Goodman is rightly concerned that the Royal Charter can be amended by the Privy Council.  Keeping it away from Parliament is supposed to keep it out of the hands of politicians.  But all it actually does is keep it out of the hands of lower-ranking politicians – Prime Ministers can get anything they want from the Privy Council.  She’s also right to worry that the appointments committee will include representatives of media proprietors, though not of rank and file journalists. And she’s angry that, while Leveson wanted a complaint to be free, the government wants it to be “inexpensive.”  What’s inexpensive to David Cameron could be a fortune to most of us.

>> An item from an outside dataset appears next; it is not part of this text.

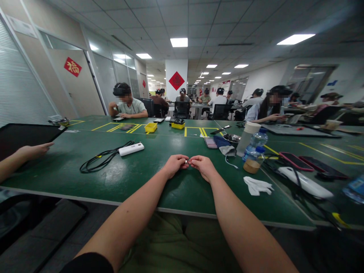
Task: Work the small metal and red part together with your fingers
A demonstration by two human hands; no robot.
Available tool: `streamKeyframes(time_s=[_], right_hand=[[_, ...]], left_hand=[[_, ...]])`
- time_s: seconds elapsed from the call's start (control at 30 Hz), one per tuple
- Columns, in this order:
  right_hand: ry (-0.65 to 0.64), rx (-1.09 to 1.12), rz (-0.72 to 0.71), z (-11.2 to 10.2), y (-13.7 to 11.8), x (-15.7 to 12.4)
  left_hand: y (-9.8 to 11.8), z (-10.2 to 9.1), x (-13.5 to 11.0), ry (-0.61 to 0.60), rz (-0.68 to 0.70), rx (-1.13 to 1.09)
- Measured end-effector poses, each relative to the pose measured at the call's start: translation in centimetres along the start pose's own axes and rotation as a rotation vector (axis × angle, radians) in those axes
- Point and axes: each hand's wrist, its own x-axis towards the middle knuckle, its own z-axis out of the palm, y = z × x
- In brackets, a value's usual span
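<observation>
My left hand [175, 165] and my right hand [203, 167] rest together on the green table [127, 178], fingertips meeting. Both are curled in a pinch around a tiny shiny metal piece [187, 162] held between them. It is too small to name. My forearms reach out from the near edge of the table.
A white power bank [131, 149] with a black cable [99, 159] lies to the left. Bottles [255, 149], a white cloth [257, 185], phones [295, 161] and a white device [305, 183] sit to the right. Another person's hand [32, 150] rests at far left; people sit across.
</observation>
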Motion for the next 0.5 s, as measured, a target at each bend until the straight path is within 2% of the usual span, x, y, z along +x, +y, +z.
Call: streamKeyframes(time_s=[0.5], right_hand=[[0.023, 0.045, 0.067, 0.08, -0.51, -0.26]], left_hand=[[0.14, -0.15, -0.07, 0.015, -0.031, -0.049]])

These are proper concern s.  But in the midst of this thicket of trees and hedges, I worry that Goodman is losing sight of the wood.  The big picture is that unless there are penalties for proprietors who do dreadful things, dreadful things will continue to get done.  I don’t just mean surveillance, or phone hacking, or libel, though newspaper proprietors will continue to do all three if they think they can get away with it.  I also mean secretly taking and publishing topless pictures of a young woman who does not want you to take them and does not know she is not in private, or twisting the news to suit the commercial interests of the proprietor, or harassing and intimidating people who have ever had any sort of connection with celebrities, or libelling people because you know they cannot afford to sue.  Read Brian Cathcart’s booklet for the appalling details. 

It’s on that issue that Goodman started to wobble.  I tried three times to get an assurance that Labour would accept nothing less than statutory underpinning with penalties.  I got a sort of assurance on the third time of asking.   But she was very concerned to do everything she could to get an agreed cross-party deal, and I fear she may be willing to pay too high a price for it.